Dezeen Magazine

Ambessa Play DIY flashlight kit by Jon Marshall at Pentagram

Pentagram works with child refugees to design Ambessa Play flashlight kit

Design studio Pentagram has partnered with social enterprise Ambessa Play to create a DIY flashlight that will be sent to children in refugee camps.

The Ambessa Play flashlight can be assembled from a kit of parts that is designed to be easy for kids to handle while teaching them about science and electricity.

The social enterprise brought in Pentagram partner Jon Marshall to develop the industrial design of the flashlight, which has a colourful and tactile appearance both inside and out.

Flatlay photo of an Ambessa Play flashlight disassembled and sitting on a tabletop along with its packaging and instructions
The Ambessa Play flashlight is a DIY assembly kit

Marshall and his team aimed to give the flashlight a distinctive, fun design that would suit Ambessa Play's one-for-one business model. For every kit purchased, another just like it will be delivered to a displaced child out of school.

The flashlight operates on a battery-free wind-up mechanism, and it has a flat, wallet-sized shape that Marshall told Dezeen was chosen through workshops with children in refugee camps where they could test functional 3D prototypes.

The workshops were organised through partnerships with the Refugee Council and other charities, which allowed Pentagram and Ambessa Play to regularly meet with their target audience throughout the design process.

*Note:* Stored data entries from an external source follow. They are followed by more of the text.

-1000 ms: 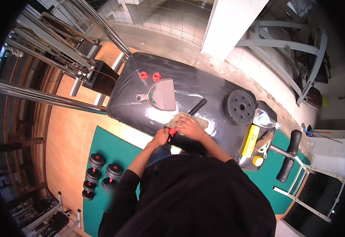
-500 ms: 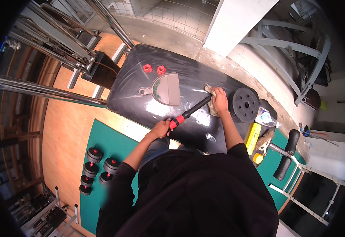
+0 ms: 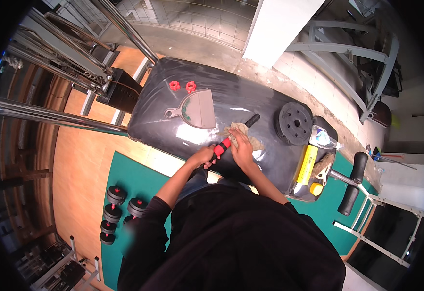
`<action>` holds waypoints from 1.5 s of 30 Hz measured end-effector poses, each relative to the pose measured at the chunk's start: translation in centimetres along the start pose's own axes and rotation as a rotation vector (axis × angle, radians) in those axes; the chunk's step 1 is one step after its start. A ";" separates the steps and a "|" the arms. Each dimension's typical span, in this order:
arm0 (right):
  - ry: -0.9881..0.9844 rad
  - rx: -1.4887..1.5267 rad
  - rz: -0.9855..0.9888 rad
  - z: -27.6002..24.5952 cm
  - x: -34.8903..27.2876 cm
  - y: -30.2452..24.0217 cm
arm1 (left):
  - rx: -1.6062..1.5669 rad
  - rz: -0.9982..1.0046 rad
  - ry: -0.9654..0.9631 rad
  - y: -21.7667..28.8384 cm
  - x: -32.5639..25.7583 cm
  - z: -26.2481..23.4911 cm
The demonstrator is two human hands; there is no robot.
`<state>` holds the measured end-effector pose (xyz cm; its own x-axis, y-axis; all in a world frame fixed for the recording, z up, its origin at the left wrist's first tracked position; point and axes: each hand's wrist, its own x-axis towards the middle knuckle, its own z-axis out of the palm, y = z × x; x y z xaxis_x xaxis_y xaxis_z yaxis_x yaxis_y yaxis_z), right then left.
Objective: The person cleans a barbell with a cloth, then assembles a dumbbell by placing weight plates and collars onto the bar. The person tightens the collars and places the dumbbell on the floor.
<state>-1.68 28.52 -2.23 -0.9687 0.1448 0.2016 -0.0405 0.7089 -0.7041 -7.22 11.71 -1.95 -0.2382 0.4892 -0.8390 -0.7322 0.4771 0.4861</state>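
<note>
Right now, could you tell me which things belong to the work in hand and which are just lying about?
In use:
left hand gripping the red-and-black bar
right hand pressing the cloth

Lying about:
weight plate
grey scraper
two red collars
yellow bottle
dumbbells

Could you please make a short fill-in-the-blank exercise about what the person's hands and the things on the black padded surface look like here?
1. The left hand grips the ____ end of the bar.
2. The right hand presses a ____ against the bar.
3. Two red collars lie beside the grey ____.
4. The round weight plate is ____ in colour.

Missing words: red; cloth; scraper; black
</note>
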 end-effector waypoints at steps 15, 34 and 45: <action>-0.053 0.757 0.685 -5.9 -9.3 3.4 | -0.404 -0.179 -0.342 -0.9 -0.4 0.8; 0.127 1.902 0.753 -11.5 -4.1 7.2 | 0.324 0.260 0.331 -4.4 -6.7 13.3; 0.672 1.345 0.576 -22.1 -4.5 8.1 | 0.641 0.415 0.780 -8.7 -5.7 13.9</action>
<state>7.77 48.83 6.20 -0.6672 0.6835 -0.2961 -0.2530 -0.5818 -0.7730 9.33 14.96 2.00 -0.8945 0.2103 -0.3945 -0.0868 0.7840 0.6147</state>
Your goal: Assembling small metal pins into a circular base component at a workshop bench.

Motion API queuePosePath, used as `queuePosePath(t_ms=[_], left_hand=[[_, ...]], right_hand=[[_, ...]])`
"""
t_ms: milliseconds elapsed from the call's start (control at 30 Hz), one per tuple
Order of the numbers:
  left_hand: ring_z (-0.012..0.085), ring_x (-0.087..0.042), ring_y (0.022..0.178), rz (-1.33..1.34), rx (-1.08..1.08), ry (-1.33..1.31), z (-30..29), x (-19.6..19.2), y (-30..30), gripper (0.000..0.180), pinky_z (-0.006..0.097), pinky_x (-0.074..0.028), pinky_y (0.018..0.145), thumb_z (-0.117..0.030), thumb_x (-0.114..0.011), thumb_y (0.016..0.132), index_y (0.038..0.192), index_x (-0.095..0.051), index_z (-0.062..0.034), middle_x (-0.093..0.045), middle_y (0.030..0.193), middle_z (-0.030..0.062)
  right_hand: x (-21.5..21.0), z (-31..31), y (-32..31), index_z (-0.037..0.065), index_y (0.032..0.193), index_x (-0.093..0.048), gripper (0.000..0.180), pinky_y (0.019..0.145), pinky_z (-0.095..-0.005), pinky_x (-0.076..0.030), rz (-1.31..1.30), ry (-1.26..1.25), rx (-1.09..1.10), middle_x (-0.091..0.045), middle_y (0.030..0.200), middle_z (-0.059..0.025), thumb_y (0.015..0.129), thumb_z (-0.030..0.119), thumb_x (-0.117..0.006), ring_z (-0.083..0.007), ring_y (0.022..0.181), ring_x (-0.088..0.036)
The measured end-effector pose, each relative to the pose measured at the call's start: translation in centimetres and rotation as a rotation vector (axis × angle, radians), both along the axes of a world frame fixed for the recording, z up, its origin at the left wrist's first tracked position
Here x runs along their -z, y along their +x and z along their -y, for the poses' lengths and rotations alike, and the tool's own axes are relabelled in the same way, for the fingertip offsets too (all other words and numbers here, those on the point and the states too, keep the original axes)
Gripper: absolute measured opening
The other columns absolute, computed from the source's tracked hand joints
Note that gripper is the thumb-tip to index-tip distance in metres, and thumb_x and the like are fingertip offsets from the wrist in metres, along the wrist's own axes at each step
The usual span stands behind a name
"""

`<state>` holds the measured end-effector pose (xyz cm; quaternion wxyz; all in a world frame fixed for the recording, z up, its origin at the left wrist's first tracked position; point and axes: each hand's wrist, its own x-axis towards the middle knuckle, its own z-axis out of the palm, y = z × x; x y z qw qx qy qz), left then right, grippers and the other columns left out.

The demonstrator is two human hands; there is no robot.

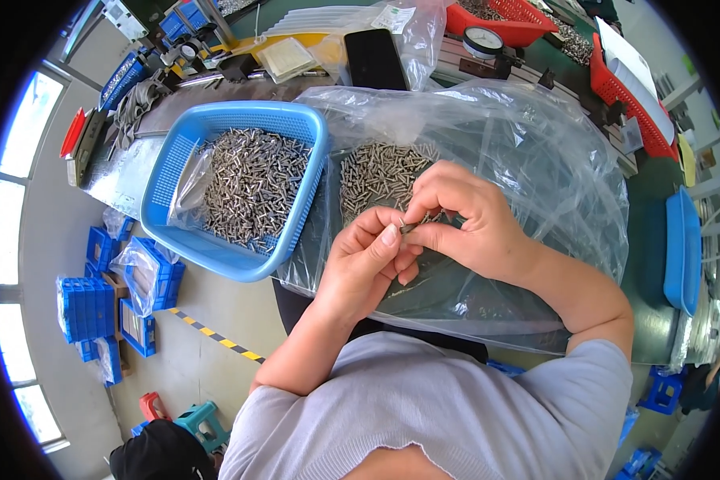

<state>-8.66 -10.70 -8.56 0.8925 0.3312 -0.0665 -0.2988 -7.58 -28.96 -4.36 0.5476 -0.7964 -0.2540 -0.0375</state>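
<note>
My left hand (pixel 370 254) and my right hand (pixel 464 218) meet over the near side of the bench. Between their fingertips is a small metal pin (pixel 407 228), mostly covered by the fingers, so its full shape is hidden. Both hands are closed in a pinch on it. Just beyond them, a heap of similar metal pins (pixel 380 178) lies on a clear plastic sheet (pixel 552 172). To the left of my hands stands a blue plastic basket (pixel 310 212), filled with many more pins (pixel 256 184) and a clear bag (pixel 190 192) along its left side.
At the back lie a black phone (pixel 376 60) and a dial gauge (pixel 483 42). Red baskets (pixel 628 100) stand at the back right, and a blue tray (pixel 683 252) is at the far right. Blue crates (pixel 88 304) are stacked on the floor at left.
</note>
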Motion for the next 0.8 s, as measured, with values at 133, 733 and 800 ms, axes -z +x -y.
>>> queuePosePath(t_ms=[133,733,800], left_hand=[[0.0111,-0.050,0.069,-0.005,-0.026,-0.024,0.1,0.2,0.1,0.020,0.027,-0.043,0.060,-0.022,-0.055,0.095,0.105,-0.055,-0.0050,-0.056,0.083,0.0044],[0.0097,-0.040,0.068,0.027,-0.072,-0.212,-0.6,0.8,0.6,0.022,0.019,-0.037,0.053,-0.020,-0.050,0.096,0.113,-0.052,-0.0067,-0.051,0.098,0.0108],[0.0096,-0.040,0.068,0.032,-0.070,-0.199,-0.6,0.7,0.6,0.022,0.019,-0.037,0.053,-0.020,-0.050,0.096,0.113,-0.052,-0.0070,-0.051,0.098,0.0108]], right_hand=[[0.2,0.0,0.1,0.005,0.084,-0.063,0.015,0.069,-0.0275,-0.045,0.116,-0.011,0.003,-0.057,0.086,-0.0044,0.073,0.003,-0.073,-0.0182,0.080,-0.057],[2.8,0.5,1.8,0.006,0.086,-0.063,0.021,0.073,-0.0378,-0.045,0.342,-0.390,0.087,-0.055,0.087,-0.0063,0.066,0.008,-0.072,-0.0261,0.085,-0.054],[2.9,0.3,1.8,0.008,0.085,-0.064,0.022,0.073,-0.0378,-0.045,0.409,-0.434,0.116,-0.055,0.087,-0.0056,0.065,0.009,-0.072,-0.0253,0.085,-0.054]])
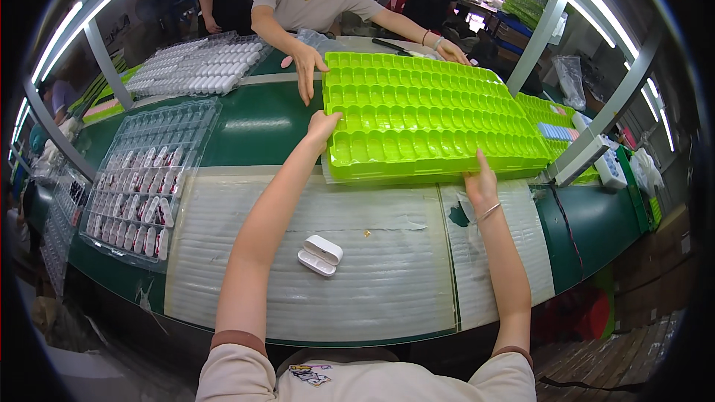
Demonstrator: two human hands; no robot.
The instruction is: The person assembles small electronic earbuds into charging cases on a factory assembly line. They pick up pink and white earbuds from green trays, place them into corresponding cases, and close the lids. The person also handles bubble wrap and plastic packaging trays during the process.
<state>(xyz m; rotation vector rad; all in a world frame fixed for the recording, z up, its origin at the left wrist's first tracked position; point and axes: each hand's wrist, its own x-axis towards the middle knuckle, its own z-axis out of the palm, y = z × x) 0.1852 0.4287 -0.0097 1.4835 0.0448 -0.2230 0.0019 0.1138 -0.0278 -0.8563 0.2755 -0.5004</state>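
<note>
The left hand [325,128] pinches the green tray [417,169] by its left edge. The right hand [481,183] pinches the near edge; some fingers are hidden. The tray is over the table [253,128]. Taking hold looks done; letting go isn't. A white case [321,255] lies open nearby.

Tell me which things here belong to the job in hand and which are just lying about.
Apparently in the job:
green tray
left hand and right hand, both on it

Apparently lying about:
open white case
part-filled clear tray at left
white pieces behind that
</note>
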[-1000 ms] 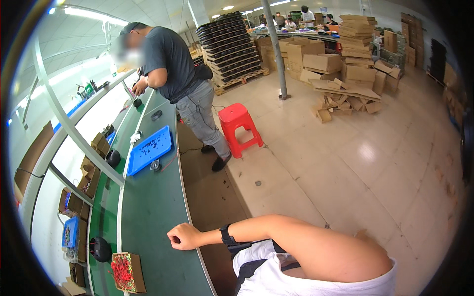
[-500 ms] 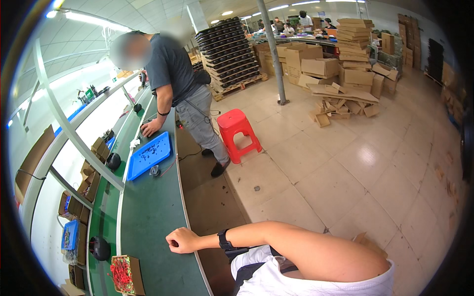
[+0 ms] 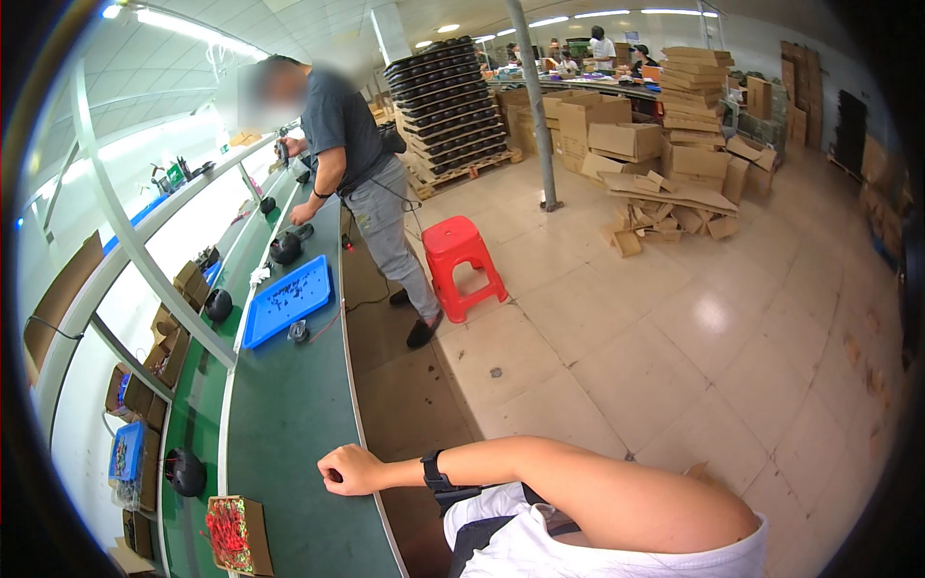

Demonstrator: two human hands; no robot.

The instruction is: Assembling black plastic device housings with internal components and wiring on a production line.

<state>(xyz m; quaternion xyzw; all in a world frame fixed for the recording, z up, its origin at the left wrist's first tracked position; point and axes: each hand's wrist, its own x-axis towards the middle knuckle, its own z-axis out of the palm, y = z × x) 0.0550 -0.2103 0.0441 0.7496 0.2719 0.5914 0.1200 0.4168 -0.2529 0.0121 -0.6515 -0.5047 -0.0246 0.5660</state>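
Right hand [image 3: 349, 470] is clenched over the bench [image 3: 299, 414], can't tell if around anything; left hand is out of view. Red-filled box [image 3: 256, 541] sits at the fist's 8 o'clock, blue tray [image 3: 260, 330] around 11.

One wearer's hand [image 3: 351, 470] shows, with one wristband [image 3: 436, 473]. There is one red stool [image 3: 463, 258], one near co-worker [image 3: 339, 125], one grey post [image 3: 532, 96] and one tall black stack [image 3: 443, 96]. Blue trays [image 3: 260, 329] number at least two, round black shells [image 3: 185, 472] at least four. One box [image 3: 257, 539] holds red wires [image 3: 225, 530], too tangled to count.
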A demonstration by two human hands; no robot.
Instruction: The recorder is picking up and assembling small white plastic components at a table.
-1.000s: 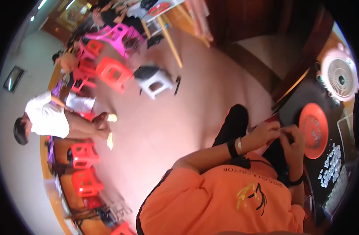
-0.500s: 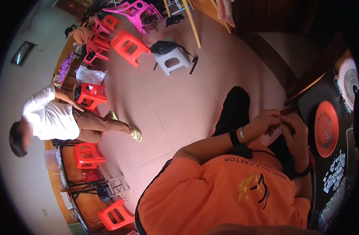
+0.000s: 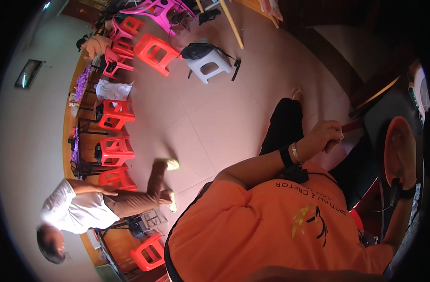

Photo of two pale blue-green flashlights shaped like decks of cards, one seen from the front and one from the back. The one facing the front has a large circular lamp with a bright orange dial beneath it
The flashlight was designed by Pentagram to look distinctive and fun

"We developed about six to eight initial concepts for the external form, including standard cylindrical torch shapes," said Marshall.

"Children actually made the decision for us on the final design. They chose the flat rectangular form because it was the most compact and they liked that it fits into a pocket."

"They also remarked that this design allowed the flashlight to function as a handheld torch but could be placed upright shining onto the table surface like a lantern for reading," he added.

The finished flashlight also has a lanyard so it can be worn around the neck. It can be wound up using a clip-on hand crank for fast charging, or with that removed, by using the dial on the front to keep the device topped up.

Photo of the Ambessa Play flashlight lying flat on its back, as seen from one side. An orange hand crank is attached to the front
A hand crank can be attached for easy and fast winding

The winding charges a capacitor, which was chosen to keep the design compact and avoid the safety issues of batteries. According to Ambessa Play, one to two minutes of winding creates enough energy to power the LED lamp for around 15 minutes.

For the internal components, the Pentagram team focused on creating attractive tactile details while simplifying the layout for ease of assembly. There are 10 components overall and 16 build steps.

"Much of our prototyping revolved around the development and refinement of the build steps for electronic components in order to strike a balance between simplicity of assembly and learning about the components," said Marshall.

Photo of the inside of the Ambessa Play flashlight, showing colourful, keyboard key-like cable connectors along the right side and white, blue and red wires connecting them. A person's hands are playing with the wires
The inside of the device is designed to have tactile appeal

"We also took a lot of care with the layout and grouping of the components to make the design graphically pleasing, not just for aesthetics but to translate the design easily to the printed build instructions," he added.

The coloured, keyboard-key-like cable connectors are a bespoke design, created when off-the-shelf options proved too difficult for children to use during testing.

"It was probably the most technically challenging aspect of solving the design," said Marshall.

The flashlight's casing is made of ABS plastic, which Marshall says was chosen because it is robust and long-lasting, suiting a product designed for repair and longevity.

Flatlay photo of the various components of the Ambessa Play flashlight
The kit is made of ten replaceable and repairable components

The flashlight kit is the first product from Ambessa Play, which was founded by tech worker Sara Berkai. The social enterprise plans to deliver the kits to children in camps themselves, via workshops conducted with their existing partner charities.

Pentagram is an international design studio currently run by 22 equal partners who come from different areas of design. Marshall, who is based in the London office, has been a partner since 2018.

He has previously worked on the industrial design of a number of STEM learning kits and interactive toys, including the Yoto screen-free audio player and the Pigzbe cryptocurrency wallet.